The Studio at the Bush Theatre is decidedly intimate, so using as few props as possible feels commendable. The curtain at the back is employed to intriguing effect, as is the use of the colour yellow—the stage and its props are completely yellow, the relevance of which becomes clear later on. The choice of a single yellow giant plush object squatting centre-stage, however, is distractingly odd: it sits there like an enormous yellow brain throughout the play. It seems practical, since it stores every other prop effectively inside it, but a table would perhaps suffice, and seeing characters drape themselves across it for various scenes can’t escape feeling unusual in what is otherwise a fairly sobering script.

Other elements of execution don’t land so well. Tender was allegedly written as both a two- or four-actor piece, but in reducing it to the two-actor version, this means Kemp-Sayfi plays one character in Ivy, while Baldwin plays everyone else. Not enough is done to differentiate between the characters when Baldwin adopts her other roles, meaning you’re jerked out of the drama for a moment, preventing you from sufficiently buying into these other characters. Why not add a third cast member or play it entirely through off-screen voiceover? There are other options here that would feel less jarring.

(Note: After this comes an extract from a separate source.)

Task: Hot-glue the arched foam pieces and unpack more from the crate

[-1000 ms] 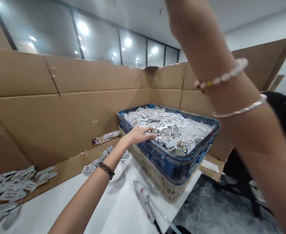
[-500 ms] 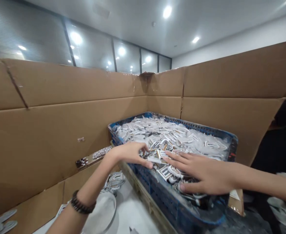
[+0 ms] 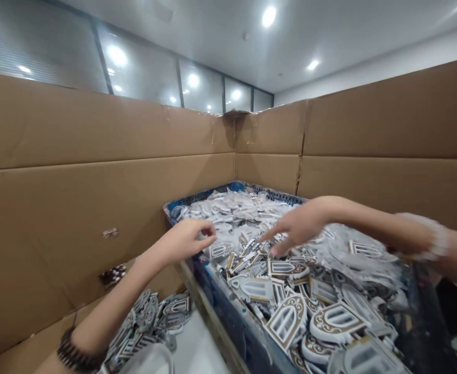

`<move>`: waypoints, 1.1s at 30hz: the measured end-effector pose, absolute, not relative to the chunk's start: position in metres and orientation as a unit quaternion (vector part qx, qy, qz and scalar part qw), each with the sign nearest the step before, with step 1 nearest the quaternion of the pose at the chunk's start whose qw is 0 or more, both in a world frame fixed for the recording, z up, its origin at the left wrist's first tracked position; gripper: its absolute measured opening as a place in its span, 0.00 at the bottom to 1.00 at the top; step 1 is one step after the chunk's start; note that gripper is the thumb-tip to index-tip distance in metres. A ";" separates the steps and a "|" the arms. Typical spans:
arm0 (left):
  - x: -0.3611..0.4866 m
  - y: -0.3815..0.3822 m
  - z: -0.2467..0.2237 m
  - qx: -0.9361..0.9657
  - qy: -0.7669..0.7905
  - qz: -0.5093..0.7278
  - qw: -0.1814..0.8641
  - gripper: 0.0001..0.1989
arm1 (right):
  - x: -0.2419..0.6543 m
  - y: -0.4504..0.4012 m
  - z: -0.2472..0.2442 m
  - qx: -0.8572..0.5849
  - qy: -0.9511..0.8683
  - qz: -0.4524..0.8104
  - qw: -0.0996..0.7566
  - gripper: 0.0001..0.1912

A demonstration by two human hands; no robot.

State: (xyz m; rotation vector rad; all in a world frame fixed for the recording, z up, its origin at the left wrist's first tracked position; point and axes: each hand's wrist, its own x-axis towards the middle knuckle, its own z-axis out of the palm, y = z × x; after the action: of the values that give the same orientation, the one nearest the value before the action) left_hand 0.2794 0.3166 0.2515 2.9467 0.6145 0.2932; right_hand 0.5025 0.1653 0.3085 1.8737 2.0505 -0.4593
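Observation:
A blue plastic crate (image 3: 223,296) is heaped with small white, arch-topped window-shaped pieces (image 3: 289,319), several with brown scrollwork and gold edges. Many at the back are in clear plastic bags (image 3: 236,202). Over the crate's left rim hovers my left hand (image 3: 187,239), its fingers curled and a gap between thumb and forefinger; I see nothing in it. Above the middle of the heap, my right hand (image 3: 304,223) points down and left with thumb and fingers apart. It looks free of any piece, though its fingertips are close to those below.
Cardboard walls (image 3: 107,208) stand behind and beside the crate. To its left, more window-shaped pieces (image 3: 174,311) lie piled on a white surface (image 3: 201,343), near a round, whitish translucent container (image 3: 150,358). A yellowish ledge (image 3: 209,322) runs under the crate's left side.
My right hand has lifted off the pieces at the front and moved back over the heap. My left hand has shifted left. The view has moved closer, showing more front pieces.

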 end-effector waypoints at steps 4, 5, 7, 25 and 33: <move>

A few plot points don’t quite add up adequately: there’s an abortion and self-harm subplot that feel a touch superfluous, and a twist that feels like a fairly drastic coincidence, asking the audience for a suspension of disbelief that doesn’t feel exactly earned. That said, there’s plenty here to enjoy and the two leads make it worth your time. The team behind the show have broken records with This Might Not Be It earlier in the year, so after that success, so this is a decent show to round off their year with. You can look forward to whatever they have planned in 2025.

Tender will be performed at Bush Theatre until 21 December.